--- DATA EXCERPTS Enclosed Below ---

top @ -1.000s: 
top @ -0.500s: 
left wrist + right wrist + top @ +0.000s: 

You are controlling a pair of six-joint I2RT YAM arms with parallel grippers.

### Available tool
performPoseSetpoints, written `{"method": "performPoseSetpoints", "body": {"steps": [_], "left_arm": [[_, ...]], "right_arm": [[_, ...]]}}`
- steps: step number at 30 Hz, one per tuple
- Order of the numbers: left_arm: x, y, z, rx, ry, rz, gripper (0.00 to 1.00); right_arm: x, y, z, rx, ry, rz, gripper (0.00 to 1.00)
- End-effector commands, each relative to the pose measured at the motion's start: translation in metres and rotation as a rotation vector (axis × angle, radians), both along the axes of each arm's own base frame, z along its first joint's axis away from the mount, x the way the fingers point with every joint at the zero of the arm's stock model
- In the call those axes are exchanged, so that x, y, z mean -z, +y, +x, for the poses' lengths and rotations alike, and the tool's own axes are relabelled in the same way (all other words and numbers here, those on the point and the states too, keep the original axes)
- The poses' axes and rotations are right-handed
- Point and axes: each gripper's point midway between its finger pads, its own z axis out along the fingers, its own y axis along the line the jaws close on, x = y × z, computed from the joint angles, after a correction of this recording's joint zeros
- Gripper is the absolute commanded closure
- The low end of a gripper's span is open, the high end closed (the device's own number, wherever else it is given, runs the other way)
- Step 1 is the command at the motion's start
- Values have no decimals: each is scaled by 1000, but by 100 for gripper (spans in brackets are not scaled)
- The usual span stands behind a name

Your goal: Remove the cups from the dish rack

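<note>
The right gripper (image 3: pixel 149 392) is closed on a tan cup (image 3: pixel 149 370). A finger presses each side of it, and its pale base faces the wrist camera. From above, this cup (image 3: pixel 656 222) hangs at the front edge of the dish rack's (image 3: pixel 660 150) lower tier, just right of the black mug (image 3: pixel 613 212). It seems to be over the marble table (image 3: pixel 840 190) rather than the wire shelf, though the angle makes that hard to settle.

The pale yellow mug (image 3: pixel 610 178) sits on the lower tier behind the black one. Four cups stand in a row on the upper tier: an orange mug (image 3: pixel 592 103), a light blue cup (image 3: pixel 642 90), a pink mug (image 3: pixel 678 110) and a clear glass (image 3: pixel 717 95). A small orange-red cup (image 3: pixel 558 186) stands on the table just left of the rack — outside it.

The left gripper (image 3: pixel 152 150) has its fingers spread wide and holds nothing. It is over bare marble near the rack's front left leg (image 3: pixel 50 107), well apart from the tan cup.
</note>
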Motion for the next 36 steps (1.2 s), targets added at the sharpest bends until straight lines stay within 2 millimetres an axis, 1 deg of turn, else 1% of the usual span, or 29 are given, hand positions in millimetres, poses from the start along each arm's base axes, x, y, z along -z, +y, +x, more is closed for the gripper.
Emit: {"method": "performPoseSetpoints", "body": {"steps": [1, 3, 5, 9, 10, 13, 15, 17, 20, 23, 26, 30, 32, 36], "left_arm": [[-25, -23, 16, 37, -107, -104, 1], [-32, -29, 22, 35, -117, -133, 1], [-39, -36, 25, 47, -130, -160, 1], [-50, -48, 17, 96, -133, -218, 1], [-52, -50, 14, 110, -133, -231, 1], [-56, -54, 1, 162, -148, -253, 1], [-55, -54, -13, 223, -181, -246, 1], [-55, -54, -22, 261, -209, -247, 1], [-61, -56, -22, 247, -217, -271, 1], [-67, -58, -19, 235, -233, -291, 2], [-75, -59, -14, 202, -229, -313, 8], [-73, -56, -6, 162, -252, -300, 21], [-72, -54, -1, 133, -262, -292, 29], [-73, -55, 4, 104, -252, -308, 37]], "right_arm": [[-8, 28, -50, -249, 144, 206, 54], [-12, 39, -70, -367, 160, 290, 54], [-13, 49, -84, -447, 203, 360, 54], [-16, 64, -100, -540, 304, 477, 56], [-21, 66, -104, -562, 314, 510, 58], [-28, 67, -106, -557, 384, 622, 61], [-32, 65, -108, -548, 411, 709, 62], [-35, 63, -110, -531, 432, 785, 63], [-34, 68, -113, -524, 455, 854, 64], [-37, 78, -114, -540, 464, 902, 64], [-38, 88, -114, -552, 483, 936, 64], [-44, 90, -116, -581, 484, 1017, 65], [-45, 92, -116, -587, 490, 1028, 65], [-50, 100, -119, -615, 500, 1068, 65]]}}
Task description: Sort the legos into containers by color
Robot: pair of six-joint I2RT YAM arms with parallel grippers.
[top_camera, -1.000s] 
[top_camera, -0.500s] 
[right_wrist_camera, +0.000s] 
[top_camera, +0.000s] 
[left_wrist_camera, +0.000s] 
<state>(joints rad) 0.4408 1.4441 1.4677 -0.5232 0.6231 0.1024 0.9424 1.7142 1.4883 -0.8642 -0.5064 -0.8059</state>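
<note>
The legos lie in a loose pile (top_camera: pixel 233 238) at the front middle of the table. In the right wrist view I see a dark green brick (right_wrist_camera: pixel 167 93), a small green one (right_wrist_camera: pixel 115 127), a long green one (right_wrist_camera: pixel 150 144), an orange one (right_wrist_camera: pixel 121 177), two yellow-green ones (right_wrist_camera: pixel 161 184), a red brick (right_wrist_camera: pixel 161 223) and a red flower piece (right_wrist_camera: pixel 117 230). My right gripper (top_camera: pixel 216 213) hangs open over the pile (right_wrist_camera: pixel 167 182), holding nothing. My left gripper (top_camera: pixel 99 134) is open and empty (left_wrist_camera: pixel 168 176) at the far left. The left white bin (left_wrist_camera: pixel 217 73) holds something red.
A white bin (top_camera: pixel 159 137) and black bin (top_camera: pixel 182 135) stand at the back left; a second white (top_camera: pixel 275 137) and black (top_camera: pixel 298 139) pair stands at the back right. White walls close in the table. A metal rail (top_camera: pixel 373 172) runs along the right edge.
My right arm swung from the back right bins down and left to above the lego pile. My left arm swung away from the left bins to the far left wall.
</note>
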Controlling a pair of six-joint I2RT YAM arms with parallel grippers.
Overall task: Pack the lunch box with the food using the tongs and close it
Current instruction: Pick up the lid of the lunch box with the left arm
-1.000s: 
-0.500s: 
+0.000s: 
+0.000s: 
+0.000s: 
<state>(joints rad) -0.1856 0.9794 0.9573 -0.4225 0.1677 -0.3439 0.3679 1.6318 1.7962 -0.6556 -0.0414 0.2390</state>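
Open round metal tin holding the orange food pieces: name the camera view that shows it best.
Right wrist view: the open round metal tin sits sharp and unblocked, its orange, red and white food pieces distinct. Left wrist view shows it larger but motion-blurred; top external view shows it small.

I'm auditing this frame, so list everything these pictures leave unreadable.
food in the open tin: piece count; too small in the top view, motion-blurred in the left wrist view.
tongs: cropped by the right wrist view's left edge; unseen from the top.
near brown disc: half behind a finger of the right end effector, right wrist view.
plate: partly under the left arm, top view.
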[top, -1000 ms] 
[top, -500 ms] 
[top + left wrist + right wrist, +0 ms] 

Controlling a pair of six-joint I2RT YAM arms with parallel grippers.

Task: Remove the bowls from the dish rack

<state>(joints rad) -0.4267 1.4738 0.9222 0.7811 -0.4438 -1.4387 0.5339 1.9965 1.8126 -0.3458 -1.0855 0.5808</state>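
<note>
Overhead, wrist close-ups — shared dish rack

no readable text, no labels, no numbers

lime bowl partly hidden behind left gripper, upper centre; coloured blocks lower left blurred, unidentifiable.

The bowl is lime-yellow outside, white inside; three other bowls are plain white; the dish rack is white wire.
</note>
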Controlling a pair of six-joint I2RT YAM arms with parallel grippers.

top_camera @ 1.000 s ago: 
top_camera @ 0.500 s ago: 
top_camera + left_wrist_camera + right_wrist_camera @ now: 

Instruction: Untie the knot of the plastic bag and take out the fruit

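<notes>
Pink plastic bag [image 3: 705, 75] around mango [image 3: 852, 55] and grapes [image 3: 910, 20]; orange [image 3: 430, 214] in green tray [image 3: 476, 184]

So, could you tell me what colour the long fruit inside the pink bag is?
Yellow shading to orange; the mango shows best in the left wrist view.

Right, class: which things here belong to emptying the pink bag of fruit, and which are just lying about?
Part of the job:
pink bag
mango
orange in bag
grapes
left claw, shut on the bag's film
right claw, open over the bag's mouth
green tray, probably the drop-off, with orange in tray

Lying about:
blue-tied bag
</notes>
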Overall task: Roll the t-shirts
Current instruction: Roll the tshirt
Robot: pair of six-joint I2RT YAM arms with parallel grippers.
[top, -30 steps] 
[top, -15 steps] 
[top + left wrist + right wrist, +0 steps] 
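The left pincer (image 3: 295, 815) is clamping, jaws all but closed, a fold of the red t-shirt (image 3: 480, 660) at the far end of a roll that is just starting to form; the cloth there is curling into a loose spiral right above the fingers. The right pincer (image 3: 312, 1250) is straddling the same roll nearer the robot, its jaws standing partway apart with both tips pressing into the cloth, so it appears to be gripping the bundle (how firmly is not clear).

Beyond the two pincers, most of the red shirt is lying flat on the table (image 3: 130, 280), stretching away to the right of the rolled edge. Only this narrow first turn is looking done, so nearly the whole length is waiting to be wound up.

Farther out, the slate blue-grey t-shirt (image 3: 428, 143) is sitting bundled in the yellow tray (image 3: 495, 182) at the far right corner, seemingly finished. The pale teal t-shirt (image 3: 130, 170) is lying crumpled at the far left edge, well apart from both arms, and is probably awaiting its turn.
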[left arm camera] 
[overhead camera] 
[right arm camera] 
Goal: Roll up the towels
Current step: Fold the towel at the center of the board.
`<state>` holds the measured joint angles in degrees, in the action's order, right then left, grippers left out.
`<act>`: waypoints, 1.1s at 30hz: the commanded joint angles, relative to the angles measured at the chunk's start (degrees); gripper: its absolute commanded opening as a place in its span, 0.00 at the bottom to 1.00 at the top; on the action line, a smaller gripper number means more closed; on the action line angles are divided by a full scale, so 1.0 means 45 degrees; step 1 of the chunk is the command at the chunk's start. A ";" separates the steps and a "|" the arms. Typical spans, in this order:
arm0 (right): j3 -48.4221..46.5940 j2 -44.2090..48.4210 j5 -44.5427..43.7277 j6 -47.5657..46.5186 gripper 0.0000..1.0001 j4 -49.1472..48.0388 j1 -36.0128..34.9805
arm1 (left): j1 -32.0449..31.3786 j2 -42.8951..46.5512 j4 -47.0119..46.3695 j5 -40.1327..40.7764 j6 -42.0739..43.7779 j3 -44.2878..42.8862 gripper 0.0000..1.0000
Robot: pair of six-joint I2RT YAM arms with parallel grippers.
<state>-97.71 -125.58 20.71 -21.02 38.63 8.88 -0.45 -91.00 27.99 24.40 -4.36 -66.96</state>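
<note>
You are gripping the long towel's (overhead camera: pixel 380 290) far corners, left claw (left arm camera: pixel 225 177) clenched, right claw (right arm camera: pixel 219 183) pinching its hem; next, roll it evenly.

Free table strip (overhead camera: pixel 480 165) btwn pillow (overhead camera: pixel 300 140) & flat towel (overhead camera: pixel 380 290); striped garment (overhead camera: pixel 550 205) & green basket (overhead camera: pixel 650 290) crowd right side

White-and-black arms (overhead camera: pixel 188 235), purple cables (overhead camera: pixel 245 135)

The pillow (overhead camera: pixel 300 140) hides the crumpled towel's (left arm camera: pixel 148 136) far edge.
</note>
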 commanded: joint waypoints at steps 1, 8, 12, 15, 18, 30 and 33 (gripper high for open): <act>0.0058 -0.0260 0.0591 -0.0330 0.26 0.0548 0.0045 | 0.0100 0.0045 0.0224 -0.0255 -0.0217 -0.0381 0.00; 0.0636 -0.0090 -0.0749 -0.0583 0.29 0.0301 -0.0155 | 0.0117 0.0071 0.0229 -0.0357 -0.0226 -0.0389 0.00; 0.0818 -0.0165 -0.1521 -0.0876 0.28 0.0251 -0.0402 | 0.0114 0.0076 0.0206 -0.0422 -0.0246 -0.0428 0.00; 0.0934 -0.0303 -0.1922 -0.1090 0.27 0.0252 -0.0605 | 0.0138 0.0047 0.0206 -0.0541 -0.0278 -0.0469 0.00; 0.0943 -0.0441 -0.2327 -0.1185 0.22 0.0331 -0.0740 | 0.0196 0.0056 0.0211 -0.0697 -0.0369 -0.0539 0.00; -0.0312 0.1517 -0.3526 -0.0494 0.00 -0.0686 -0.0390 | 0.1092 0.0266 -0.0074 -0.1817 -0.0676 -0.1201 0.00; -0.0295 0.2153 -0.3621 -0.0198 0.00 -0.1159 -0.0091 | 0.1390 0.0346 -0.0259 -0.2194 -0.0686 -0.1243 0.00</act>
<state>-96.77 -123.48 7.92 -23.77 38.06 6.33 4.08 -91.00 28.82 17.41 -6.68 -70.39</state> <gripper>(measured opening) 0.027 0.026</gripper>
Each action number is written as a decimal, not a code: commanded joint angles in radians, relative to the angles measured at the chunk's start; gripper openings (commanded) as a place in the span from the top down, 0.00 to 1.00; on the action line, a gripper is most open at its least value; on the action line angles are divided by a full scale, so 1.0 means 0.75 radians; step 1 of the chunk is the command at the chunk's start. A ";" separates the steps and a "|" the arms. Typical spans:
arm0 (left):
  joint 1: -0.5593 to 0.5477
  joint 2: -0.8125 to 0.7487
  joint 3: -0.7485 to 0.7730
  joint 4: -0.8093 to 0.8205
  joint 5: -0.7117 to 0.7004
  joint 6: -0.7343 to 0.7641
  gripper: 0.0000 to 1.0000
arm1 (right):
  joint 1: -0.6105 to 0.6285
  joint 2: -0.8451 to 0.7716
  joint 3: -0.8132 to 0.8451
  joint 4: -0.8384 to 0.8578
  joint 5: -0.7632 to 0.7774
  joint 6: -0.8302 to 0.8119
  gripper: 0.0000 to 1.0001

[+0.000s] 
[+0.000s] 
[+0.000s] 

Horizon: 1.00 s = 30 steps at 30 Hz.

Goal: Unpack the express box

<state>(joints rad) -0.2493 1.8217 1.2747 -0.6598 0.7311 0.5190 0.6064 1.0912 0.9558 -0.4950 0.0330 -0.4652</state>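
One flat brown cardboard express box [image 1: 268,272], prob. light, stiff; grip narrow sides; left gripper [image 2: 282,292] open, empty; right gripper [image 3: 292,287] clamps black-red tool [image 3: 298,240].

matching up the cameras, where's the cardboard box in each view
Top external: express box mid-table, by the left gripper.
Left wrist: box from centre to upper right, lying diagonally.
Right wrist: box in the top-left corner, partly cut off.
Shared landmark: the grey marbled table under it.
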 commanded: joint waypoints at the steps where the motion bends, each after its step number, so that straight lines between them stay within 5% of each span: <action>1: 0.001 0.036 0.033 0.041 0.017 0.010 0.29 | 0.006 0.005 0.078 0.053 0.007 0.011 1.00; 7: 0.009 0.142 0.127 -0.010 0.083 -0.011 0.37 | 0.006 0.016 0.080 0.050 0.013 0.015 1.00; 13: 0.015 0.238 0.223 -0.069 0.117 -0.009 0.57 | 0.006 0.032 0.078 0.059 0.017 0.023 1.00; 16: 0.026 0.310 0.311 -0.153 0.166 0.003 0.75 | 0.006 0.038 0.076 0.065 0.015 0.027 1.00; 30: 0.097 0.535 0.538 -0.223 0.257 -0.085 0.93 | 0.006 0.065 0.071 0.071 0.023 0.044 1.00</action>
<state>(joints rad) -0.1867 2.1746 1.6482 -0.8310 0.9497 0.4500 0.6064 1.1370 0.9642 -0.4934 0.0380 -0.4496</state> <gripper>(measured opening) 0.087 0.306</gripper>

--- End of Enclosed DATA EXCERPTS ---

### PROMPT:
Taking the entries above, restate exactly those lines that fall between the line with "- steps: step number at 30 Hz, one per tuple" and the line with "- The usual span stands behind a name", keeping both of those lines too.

### RESULT BELOW:
- steps: step number at 30 Hz, one per tuple
- Order of the numbers: left_arm: x, y, z, rx, ry, rz, gripper (0.00 to 1.00); right_arm: x, y, z, rx, ry, rz, gripper (0.00 to 1.00)
- End-effector commands, each relative to the pose measured at the motion's start: translation in metres and rotation as a rotation vector (axis × angle, radians), both along the axes of each arm's own base frame, z along its first joint's axis away from the mount, x the way the fingers point with every joint at the zero of the arm's stock model
- In the call those axes are exchanged, so that x, y, z mean -z, +y, +x, for the poses' lengths and rotations alike, and the tool's own axes are relabelled in the same way (all other words and numbers here, those on the point and the states too, keep the original axes)
- The poses' axes and rotations are right-handed
- Point and axes: each gripper's point midway between its finger pads, its own z axis out along the fingers, its own y axis along the line the jaws close on, x = y × z, computed from the joint angles, after a correction of this recording's joint zeros
- Gripper is the absolute commanded closure
- The low end of a gripper's span is open, the high end closed (the device's own number, wherever else it is given, runs the other way)
- Step 1 is the command at the motion's start
- Values have no decimals: each is scaled by 1000, but by 100 for gripper (spans in brackets are not scaled)
- The usual span stands behind a name

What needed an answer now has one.